A critical issue in domestic violence cases is the risk of continued victimization during the pretrial period. Offenders may violate no-contact orders, further injure victims, or intimidate them. Such occurrences highlight a critical need for efficiency in court proceedings.
Of 3,750 intimate partner violence cases filed in State courts in 16 large urban counties in 2002, children were present during the violent incident in 36 percent of the cases. Of those children who were present, 60 percent directly witnessed the violence. Court collection of information and statistics related to children who witnessed a violent incident between intimate partners assists courts in identifying children in need of services as a result of such an incident.
Domestic violence cases involving spouses and other intimate partners often entail complex processes that require careful consideration by the criminal justice system. In the 1990s, many jurisdictions began to create specialized domestic violence courts for judges to ensure follow-through on cases, aid domestic violence victims, and hold offenders accountable, with the assistance of justice and social service agencies. By specializing in domestic violence offenses, these courts aim to process cases more efficiently and deliver more consistent rulings about domestic violence statutes. Some domestic violence courts also incorporate a stronger focus on rehabilitation of offenders and deterrence of repeat offenses. These courts can also be more sensitive to the needs of victims and be able to direct victims to additional community resources.
One-third of violent felony defendants in State criminal courts have been charged with domestic violence.

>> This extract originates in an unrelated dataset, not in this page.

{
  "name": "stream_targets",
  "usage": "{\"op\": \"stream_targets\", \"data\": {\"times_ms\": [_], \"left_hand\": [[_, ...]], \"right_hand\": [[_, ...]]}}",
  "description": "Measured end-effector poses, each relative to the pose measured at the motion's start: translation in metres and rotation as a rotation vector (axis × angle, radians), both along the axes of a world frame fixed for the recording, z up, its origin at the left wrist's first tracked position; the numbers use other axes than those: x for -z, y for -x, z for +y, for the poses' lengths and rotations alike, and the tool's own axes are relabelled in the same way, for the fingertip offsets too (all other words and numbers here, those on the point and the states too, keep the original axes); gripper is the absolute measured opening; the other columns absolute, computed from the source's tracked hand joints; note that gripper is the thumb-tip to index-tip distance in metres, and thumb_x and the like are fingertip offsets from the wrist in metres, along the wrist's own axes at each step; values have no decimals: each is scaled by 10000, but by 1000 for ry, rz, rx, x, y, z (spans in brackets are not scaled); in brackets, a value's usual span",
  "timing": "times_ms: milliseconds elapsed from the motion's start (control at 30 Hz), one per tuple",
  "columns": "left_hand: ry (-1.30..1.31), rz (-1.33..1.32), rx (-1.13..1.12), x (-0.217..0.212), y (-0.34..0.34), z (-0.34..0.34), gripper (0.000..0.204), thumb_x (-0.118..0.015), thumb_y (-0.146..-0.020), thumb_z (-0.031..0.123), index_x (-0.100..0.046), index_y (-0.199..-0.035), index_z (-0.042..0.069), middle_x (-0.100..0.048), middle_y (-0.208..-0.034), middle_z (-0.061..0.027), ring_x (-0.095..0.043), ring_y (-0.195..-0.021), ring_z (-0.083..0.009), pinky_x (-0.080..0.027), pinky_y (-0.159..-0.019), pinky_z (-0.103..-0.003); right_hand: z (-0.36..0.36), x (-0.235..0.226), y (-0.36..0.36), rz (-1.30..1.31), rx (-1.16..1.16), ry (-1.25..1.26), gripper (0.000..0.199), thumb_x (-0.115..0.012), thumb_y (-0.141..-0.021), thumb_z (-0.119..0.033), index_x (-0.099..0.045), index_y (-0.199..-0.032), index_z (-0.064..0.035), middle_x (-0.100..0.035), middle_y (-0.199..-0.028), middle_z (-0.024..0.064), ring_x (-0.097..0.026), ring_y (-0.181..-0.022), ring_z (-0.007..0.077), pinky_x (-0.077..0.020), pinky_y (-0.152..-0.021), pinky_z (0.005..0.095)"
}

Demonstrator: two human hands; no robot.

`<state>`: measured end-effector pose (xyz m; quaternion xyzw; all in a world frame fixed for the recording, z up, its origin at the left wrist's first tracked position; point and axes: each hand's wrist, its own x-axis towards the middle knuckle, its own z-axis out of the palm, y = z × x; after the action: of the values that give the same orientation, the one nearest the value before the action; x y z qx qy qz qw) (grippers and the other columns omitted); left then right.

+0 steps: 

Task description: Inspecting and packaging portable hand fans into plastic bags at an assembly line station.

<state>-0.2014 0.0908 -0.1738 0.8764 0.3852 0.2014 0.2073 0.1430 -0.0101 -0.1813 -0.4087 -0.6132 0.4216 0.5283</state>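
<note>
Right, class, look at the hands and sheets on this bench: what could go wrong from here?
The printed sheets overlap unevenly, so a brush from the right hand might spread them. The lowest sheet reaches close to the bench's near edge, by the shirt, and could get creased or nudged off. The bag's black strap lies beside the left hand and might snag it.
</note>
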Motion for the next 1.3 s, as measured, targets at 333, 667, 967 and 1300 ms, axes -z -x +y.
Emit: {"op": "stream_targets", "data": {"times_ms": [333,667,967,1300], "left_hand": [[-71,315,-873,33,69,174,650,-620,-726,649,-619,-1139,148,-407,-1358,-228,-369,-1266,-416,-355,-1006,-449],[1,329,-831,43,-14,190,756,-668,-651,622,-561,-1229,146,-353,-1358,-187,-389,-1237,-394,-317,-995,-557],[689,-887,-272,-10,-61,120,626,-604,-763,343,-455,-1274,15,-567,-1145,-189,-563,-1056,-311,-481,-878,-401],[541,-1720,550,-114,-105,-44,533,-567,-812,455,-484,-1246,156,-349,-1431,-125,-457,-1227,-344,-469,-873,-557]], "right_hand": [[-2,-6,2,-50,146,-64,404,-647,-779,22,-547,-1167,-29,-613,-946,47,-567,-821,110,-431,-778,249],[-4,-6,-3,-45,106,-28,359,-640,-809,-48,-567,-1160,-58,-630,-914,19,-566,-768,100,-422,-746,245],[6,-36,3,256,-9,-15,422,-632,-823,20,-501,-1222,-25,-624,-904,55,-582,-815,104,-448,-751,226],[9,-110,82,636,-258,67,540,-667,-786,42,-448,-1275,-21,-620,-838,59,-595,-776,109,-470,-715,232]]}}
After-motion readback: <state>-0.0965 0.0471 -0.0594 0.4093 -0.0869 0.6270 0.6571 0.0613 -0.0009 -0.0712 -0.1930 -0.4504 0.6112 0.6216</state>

Teen dating violence cases are best handled by courts who have had the training to make informed decisions and have the resources to make services available, on-site and in the community, including—
victim witness services;
assistance with civil restraining orders, paternity determinations, custody and access orders, and child support orders; and
locating other assistance needed by teen victims.

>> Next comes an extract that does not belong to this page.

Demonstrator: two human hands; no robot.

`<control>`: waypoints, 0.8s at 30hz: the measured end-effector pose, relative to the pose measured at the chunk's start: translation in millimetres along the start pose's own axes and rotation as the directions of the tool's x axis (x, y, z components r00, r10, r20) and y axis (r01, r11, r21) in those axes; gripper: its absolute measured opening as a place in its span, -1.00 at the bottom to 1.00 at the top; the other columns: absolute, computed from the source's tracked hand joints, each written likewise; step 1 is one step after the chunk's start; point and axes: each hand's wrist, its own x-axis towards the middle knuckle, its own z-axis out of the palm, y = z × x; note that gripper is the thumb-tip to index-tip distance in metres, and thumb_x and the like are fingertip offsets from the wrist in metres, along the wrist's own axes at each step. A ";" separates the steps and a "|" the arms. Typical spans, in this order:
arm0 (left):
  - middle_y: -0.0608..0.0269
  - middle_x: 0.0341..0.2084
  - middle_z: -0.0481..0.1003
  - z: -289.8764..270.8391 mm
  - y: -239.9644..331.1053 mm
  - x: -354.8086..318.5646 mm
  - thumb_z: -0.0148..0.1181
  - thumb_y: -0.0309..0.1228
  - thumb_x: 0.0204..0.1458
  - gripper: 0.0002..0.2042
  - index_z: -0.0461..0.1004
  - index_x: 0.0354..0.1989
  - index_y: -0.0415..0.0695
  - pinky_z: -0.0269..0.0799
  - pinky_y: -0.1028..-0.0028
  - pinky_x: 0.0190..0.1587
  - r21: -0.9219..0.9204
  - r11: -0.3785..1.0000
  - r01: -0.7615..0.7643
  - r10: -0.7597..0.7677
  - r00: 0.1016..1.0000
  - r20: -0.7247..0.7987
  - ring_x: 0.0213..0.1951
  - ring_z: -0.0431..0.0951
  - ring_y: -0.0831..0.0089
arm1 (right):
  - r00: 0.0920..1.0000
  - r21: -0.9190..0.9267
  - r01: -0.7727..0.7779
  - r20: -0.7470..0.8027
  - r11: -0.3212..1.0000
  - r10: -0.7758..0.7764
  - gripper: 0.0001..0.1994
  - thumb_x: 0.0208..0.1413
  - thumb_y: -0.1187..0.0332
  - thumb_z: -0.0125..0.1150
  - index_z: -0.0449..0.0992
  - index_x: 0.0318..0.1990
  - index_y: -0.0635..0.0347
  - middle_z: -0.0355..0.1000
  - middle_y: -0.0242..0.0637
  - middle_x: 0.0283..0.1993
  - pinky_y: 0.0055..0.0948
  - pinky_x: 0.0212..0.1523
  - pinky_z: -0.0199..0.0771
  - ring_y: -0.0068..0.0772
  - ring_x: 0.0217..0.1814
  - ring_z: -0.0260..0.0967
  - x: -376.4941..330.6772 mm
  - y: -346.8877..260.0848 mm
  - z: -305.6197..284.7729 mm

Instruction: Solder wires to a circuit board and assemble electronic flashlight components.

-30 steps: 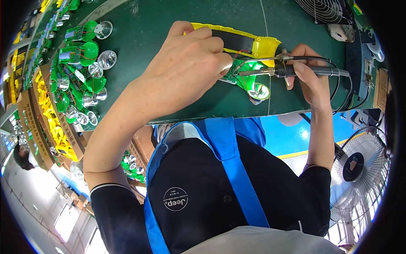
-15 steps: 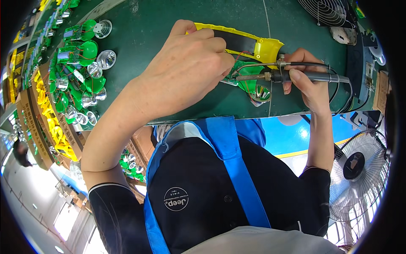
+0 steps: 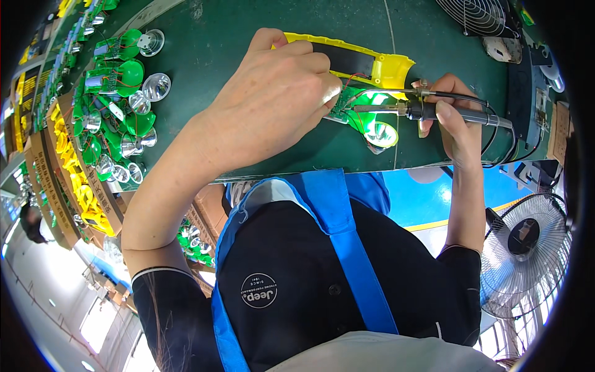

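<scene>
My right hand [image 3: 457,118] grips a soldering iron [image 3: 423,110] with a thin metal feed tube fixed alongside it. The iron's tip points left, at the circuit board [image 3: 339,106] of a green lamp assembly [image 3: 364,115]. At the assembly's near end the silvery reflector [image 3: 382,135] shines brightly. My left hand [image 3: 273,96] is closed over the board's left side, knuckles up; its fingertips and what they pinch are hidden. Beyond the board lies a yellow lamp housing [image 3: 392,71] with a black inner panel, partly behind my left hand. A thin red wire runs between housing and board.
Several green lamp assemblies [image 3: 128,75] with reflectors lie at the left of the green table [image 3: 204,37]. Boxes of yellow housings [image 3: 83,192] stand beyond its left edge. A small fan [image 3: 477,15] is at the far right, a larger fan [image 3: 525,239] lower right.
The reflector has lit up, and a bright patch shows on my left hand's edge. My right hand and the soldering iron have shifted slightly right. My left hand has hardly moved.
</scene>
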 end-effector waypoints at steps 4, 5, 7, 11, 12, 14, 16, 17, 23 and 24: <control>0.28 -0.61 0.29 0.8 -0.1 -0.4 0.14 -0.50 -0.19 -0.93 0.37 -0.60 -0.13 0.16 0.31 -0.11 -0.017 1.000 -0.001 0.001 1.000 -0.016 -0.38 0.35 0.33 | 0.997 0.020 -0.022 0.075 1.000 0.020 -0.75 -0.03 0.35 0.20 0.35 -0.32 0.37 0.39 -0.27 -0.53 -0.64 -0.38 0.37 -0.58 -0.58 0.34 -1.6 -2.6 1.5; 0.28 -0.61 0.29 0.9 0.1 -0.6 0.14 -0.50 -0.19 -0.93 0.37 -0.60 -0.13 0.16 0.31 -0.11 -0.017 1.000 0.000 -0.001 1.000 -0.017 -0.38 0.35 0.33 | 0.997 0.019 -0.022 0.076 1.000 0.021 -0.75 -0.03 0.35 0.20 0.35 -0.32 0.37 0.39 -0.27 -0.53 -0.64 -0.38 0.37 -0.58 -0.58 0.34 -1.9 -2.8 1.6; 0.27 -0.61 0.29 1.6 0.0 -0.8 0.14 -0.50 -0.18 -0.93 0.37 -0.60 -0.13 0.17 0.31 -0.11 -0.026 1.000 0.000 -0.001 1.000 -0.030 -0.39 0.35 0.32 | 0.996 0.026 -0.028 0.086 0.999 0.026 -0.77 -0.04 0.40 0.20 0.35 -0.31 0.38 0.39 -0.26 -0.50 -0.62 -0.39 0.38 -0.59 -0.56 0.36 -2.0 -2.3 1.5; 0.27 -0.61 0.29 1.2 -0.3 -0.2 0.14 -0.51 -0.18 -0.92 0.37 -0.60 -0.13 0.17 0.30 -0.11 -0.031 1.000 0.001 -0.003 0.999 -0.037 -0.39 0.35 0.32 | 0.995 0.012 -0.035 0.090 0.999 0.034 -0.78 -0.05 0.42 0.20 0.35 -0.31 0.39 0.39 -0.25 -0.49 -0.61 -0.40 0.38 -0.57 -0.55 0.36 -1.8 -0.7 0.1; 0.25 -0.61 0.34 -0.4 0.0 0.6 0.16 -0.47 -0.15 -0.94 0.44 -0.58 -0.16 0.20 0.30 -0.12 -0.017 1.000 0.000 0.000 1.000 -0.018 -0.38 0.39 0.32 | 0.996 0.017 -0.019 0.083 1.000 0.018 -0.77 -0.05 0.42 0.20 0.35 -0.30 0.39 0.39 -0.25 -0.49 -0.61 -0.40 0.38 -0.56 -0.55 0.36 -2.5 -0.3 -0.3; 0.23 -0.60 0.40 -1.9 0.3 0.9 0.17 -0.44 -0.12 -0.91 0.51 -0.56 -0.18 0.23 0.29 -0.13 0.003 1.000 0.002 -0.002 1.000 0.001 -0.36 0.43 0.32 | 0.997 0.025 0.000 0.082 1.000 -0.002 -0.77 -0.05 0.42 0.20 0.35 -0.30 0.39 0.39 -0.24 -0.49 -0.60 -0.41 0.39 -0.54 -0.55 0.37 -3.2 0.4 0.6; 0.24 -0.60 0.40 -1.3 0.0 0.9 0.17 -0.44 -0.11 -0.91 0.51 -0.56 -0.18 0.22 0.29 -0.12 0.008 1.000 0.002 -0.002 1.000 -0.006 -0.37 0.43 0.33 | 0.999 -0.014 0.024 -0.030 1.000 -0.025 -0.69 -0.03 0.17 0.19 0.32 -0.38 0.24 0.29 -0.36 -0.68 -0.12 0.30 -0.04 -0.53 -0.64 0.32 -4.6 1.6 2.7; 0.24 -0.60 0.40 -0.6 0.0 0.7 0.17 -0.44 -0.11 -0.91 0.51 -0.56 -0.18 0.22 0.29 -0.12 0.009 1.000 0.002 -0.002 1.000 -0.005 -0.37 0.43 0.33 | 0.999 -0.013 0.025 -0.031 1.000 -0.025 -0.69 -0.03 0.17 0.19 0.32 -0.38 0.24 0.29 -0.36 -0.68 -0.12 0.30 -0.04 -0.53 -0.64 0.32 -5.3 3.4 1.3; 0.27 -0.59 0.32 1.1 0.9 0.1 0.15 -0.52 -0.16 -0.93 0.38 -0.57 -0.13 0.16 0.29 -0.08 -0.019 0.999 0.037 -0.038 0.999 -0.015 -0.38 0.37 0.31 | 0.974 0.115 0.168 -0.172 0.979 -0.147 -0.63 0.03 0.11 0.12 0.29 -0.30 0.29 0.34 -0.13 -0.56 -0.37 -0.20 0.38 -0.44 -0.58 0.28 -16.0 19.0 -15.6; 0.27 -0.59 0.32 2.1 1.3 0.0 0.15 -0.52 -0.16 -0.93 0.38 -0.57 -0.13 0.15 0.29 -0.06 -0.009 0.999 0.043 -0.043 0.999 -0.022 -0.39 0.37 0.31 | 0.960 0.110 0.236 -0.179 0.966 -0.214 -0.64 0.05 0.12 0.10 0.27 -0.27 0.28 0.36 -0.05 -0.46 -0.49 -0.43 0.31 -0.45 -0.58 0.24 -16.0 25.6 -16.8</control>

There are more than 400,000 children in foster care in the United States. Congress has charged juvenile courts with oversight of child welfare cases. Highly trained and engaged judges focused on effective case oversight and system reform have been shown to save significant foster care costs for the States.

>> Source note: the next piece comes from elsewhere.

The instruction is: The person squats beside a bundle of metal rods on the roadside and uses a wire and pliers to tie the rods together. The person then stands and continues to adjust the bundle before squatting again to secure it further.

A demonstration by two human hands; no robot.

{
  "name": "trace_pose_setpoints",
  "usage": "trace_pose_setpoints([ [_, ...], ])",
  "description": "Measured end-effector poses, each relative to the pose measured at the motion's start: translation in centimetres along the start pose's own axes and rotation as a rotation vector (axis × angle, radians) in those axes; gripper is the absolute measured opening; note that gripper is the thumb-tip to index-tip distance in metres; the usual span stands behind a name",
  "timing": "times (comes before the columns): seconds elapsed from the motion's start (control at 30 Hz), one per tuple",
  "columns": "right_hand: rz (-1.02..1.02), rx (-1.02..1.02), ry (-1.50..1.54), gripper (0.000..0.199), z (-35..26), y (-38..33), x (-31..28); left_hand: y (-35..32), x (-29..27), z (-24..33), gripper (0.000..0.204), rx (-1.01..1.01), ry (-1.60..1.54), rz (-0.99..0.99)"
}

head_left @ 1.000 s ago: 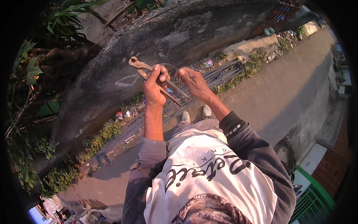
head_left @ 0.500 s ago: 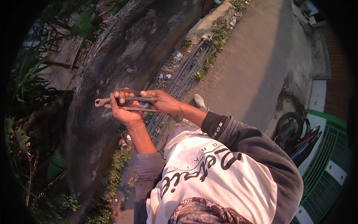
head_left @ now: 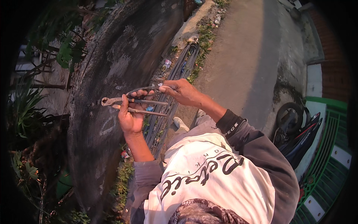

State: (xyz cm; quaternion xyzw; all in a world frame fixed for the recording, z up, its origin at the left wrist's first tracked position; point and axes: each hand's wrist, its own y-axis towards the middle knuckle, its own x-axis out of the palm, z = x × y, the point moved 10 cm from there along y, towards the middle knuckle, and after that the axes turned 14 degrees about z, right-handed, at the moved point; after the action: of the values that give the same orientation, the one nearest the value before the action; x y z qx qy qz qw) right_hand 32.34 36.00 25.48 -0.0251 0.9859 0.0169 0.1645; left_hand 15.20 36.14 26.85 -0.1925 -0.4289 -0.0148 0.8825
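Note:
My left hand (head_left: 131, 121) is closed around a pair of rusty pincers (head_left: 151, 102), whose jaws jut out to the left and whose two long handles point right, spread apart. A thin bundle of dark wire (head_left: 143, 89) arches over the fingers of that same hand. At the wire's right end, my right hand (head_left: 183, 92) pinches it between thumb and fingers, clear of the pincer handles. Below both hands lies a long bundle of thin metal rods (head_left: 188, 59), bent round at its far end.
A dark, stained concrete wall (head_left: 123, 63) runs along the left, with plants (head_left: 28, 106) beyond it. Weeds and litter (head_left: 166, 64) line the rods. On the right are a paved road (head_left: 235, 56), a parked motorbike (head_left: 289, 121) and a green metal gate (head_left: 322, 164).
My right hand has left the pincer handles and moved right and up, drawing the wire's end with it. The pincers' handles now show more fully in my left hand.

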Motion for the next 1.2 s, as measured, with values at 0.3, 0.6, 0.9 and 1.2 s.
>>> trace_pose_setpoints([
  [0.3,0.125,0.257,0.066,0.051,11.2,-4.4,-11.5,4.1,4.6,-13.6,0.052,-0.155,0.358,-0.079],
  [0.6,-0.024,0.453,0.139,0.052,14.7,-4.9,-17.8,9.4,10.8,-25.6,0.045,-0.255,0.038,0.137],
  [0.9,-0.106,0.825,0.31,0.052,19.3,-11.2,-23.9,13.9,11.8,-33.0,0.049,-0.392,-0.021,0.317],
  [1.2,0.053,0.659,-0.006,0.045,22.8,-6.8,-29.1,23.1,10.1,-36.7,0.048,-0.365,0.012,0.589],
])
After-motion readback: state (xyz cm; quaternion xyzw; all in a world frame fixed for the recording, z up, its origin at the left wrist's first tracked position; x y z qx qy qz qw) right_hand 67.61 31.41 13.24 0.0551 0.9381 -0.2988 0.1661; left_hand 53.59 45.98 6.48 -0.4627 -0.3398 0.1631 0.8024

A 2009 study by the Department of Justice found that Kentucky saved $85,000,000 in one year through the issuance of protection orders and the reduction in violence resulting from the issuance of such orders. Examples such as this are prevalent across the Nation.
Children with a Court Appointed Special Advocate volunteer experience fewer out of home placements, are less likely to age out of foster care without a permanent home, and have significantly improved education performance, compared to their peers without a volunteer advocate.
By reducing long-term foster care placements, subsequent victimization, and reentry into the foster care system, the Court Appointed Special Advocate program substantially reduces child welfare costs.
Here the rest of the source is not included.